Calculating Expected Value for Coin Flipping - Tips and Tricks

[LittleTexan]

Expected Value -- Please Help

Hello,

I have this question that is bugging me to death. Ok here it is:

If a coin was flipped a maxium number times of five. What is the expected value for the number of flips required to get either 3 heads or 3 tails.

I know the probability of head or tails is 0.5 and I am not sure where to go from this.

Thanks

 

[Office_Shredder]

Look at the probability of getting 3 heads or 3 tails if you flip the coin once, twice, three times, four times, five times.

 

[driscoll79]

Hello,

I have this question that is bugging me to death. Ok here it is:

If a coin was flipped a maxium number times of five. What is the expected value for the number of flips required to get either 3 heads or 3 tails.

I know the probability of head or tails is 0.5 and I am not sure where to go from this.

Thanks

Okay, I think I can help you with this one, but I'll leave the solving up to you. Think about it your p.d.f. of this function - it's binary, isn't it? In other words, if you define "success" to be getting HEADS on a given flip, then "failure" is not getting HEADS, right? So:

$$P("success") = p = \frac{1}{2}$$ and $$P("failure") = 1 - p = 1 - \frac{1}{2} = \frac{1}{2}$$.
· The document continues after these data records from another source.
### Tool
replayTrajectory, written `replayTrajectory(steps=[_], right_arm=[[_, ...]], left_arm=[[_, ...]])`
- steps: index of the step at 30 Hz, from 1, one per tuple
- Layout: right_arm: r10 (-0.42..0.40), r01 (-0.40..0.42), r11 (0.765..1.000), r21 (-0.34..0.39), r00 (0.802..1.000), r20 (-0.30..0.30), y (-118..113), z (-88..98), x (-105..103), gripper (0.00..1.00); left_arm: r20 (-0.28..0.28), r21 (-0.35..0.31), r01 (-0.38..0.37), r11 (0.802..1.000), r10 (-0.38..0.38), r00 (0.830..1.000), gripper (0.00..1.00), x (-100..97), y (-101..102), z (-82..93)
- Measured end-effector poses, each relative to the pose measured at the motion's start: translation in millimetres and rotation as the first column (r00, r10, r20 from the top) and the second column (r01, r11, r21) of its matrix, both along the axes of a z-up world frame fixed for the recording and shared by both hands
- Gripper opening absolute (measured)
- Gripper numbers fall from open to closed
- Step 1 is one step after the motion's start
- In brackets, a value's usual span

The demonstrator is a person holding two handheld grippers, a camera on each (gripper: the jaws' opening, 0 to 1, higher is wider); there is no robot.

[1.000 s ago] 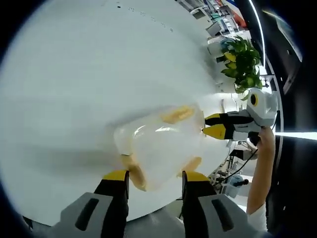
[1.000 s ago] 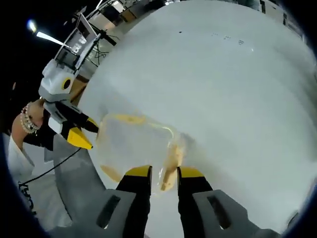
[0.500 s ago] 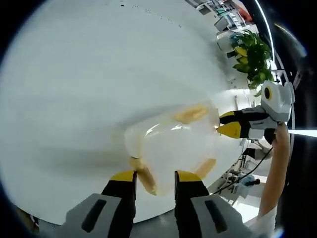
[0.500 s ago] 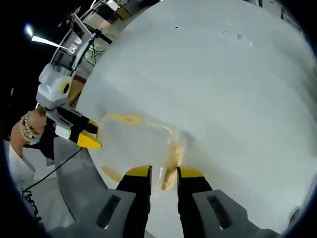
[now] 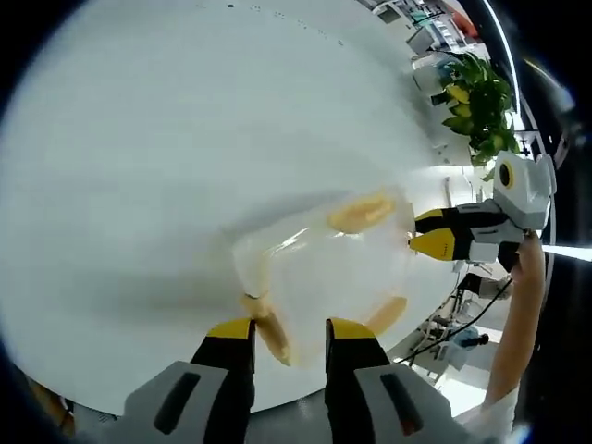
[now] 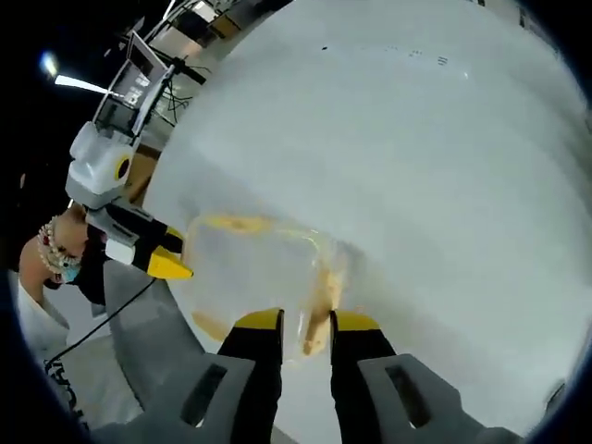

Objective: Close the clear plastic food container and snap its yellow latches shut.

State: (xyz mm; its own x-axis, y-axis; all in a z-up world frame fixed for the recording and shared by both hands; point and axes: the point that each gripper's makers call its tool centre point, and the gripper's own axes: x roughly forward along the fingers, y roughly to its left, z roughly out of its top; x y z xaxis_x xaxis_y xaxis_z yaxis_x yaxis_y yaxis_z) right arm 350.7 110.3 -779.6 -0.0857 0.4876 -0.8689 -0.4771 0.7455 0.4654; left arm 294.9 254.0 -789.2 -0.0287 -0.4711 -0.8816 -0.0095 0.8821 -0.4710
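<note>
A clear plastic container (image 5: 319, 268) sat near the white table's (image 5: 139, 139) edge, the left gripper (image 5: 288, 329) and right gripper (image 6: 306, 319) each clamped on a yellow latch (image 5: 268, 328).

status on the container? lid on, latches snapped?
Lid looks seated on the clear container, which sits on the white table. In hand: the left gripper and right gripper each bracket a yellow latch at opposite ends. Whether any latch has snapped is unclear; side latches remain.
</note>
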Motion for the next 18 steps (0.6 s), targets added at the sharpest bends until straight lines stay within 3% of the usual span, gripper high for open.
replayTrajectory(steps=[12, 13, 14, 18], right_arm=[[-0.032, 0.033, 0.999, 0.017, 0.999, -0.037, 3.3, -4.8, -2.0, 0.18], [-0.037, 0.038, 0.999, 0.025, 0.999, -0.039, 4.2, -5.0, -0.9, 0.19], [-0.04, 0.041, 0.999, 0.027, 0.998, -0.041, 4.2, -4.6, -1.0, 0.2], [-0.041, 0.041, 0.999, 0.028, 0.999, -0.024, 3.4, -1.3, -1.6, 0.19]], left_arm=[[-0.001, -0.019, 0.015, 1.0, -0.015, 1.0, 0.19, -4.8, 0.3, -1.8], [-0.048, -0.1, -0.025, 0.995, 0.021, 0.999, 0.19, -11.5, -17.9, 1.9], [-0.006, -0.047, 0.002, 0.999, -0.002, 1.0, 0.19, -6.1, -8.0, -5.3], [0.001, -0.05, 0.003, 0.999, -0.002, 1.0, 0.19, -8.7, -10.1, -17.1]])
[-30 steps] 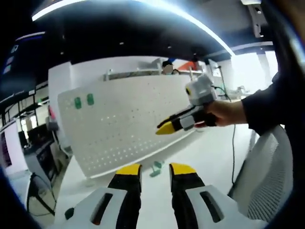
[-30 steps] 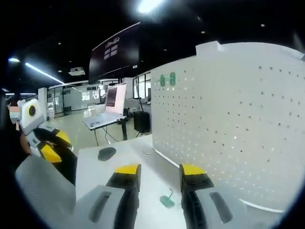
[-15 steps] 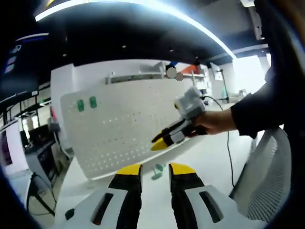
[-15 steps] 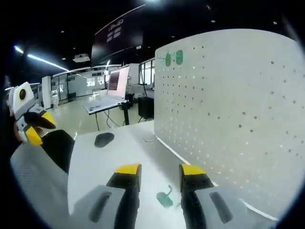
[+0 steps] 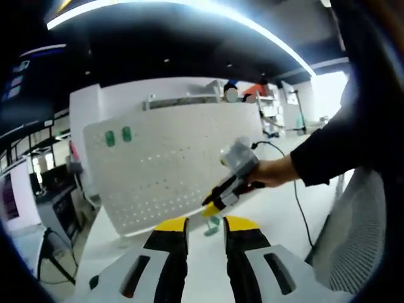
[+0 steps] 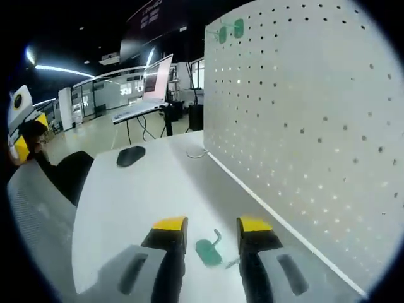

Now, since x has a binary pdf, we know that:

$$P(X=x) = f(x) = \left(\begin{array}{c}n\\x\end{array}\right)p^x(1-p)^{n-x}$$

It should be pretty straightforward from there... n is obviously the number of trials that you're doing, which I think you said was 5. x is the number of desired outcomes that you're looking for (so in your case, x=3).

Now, if you're looking for expected value of x, then you should know that's just:

$$\sum_{all x} x f(x)$$

You can figure that one out...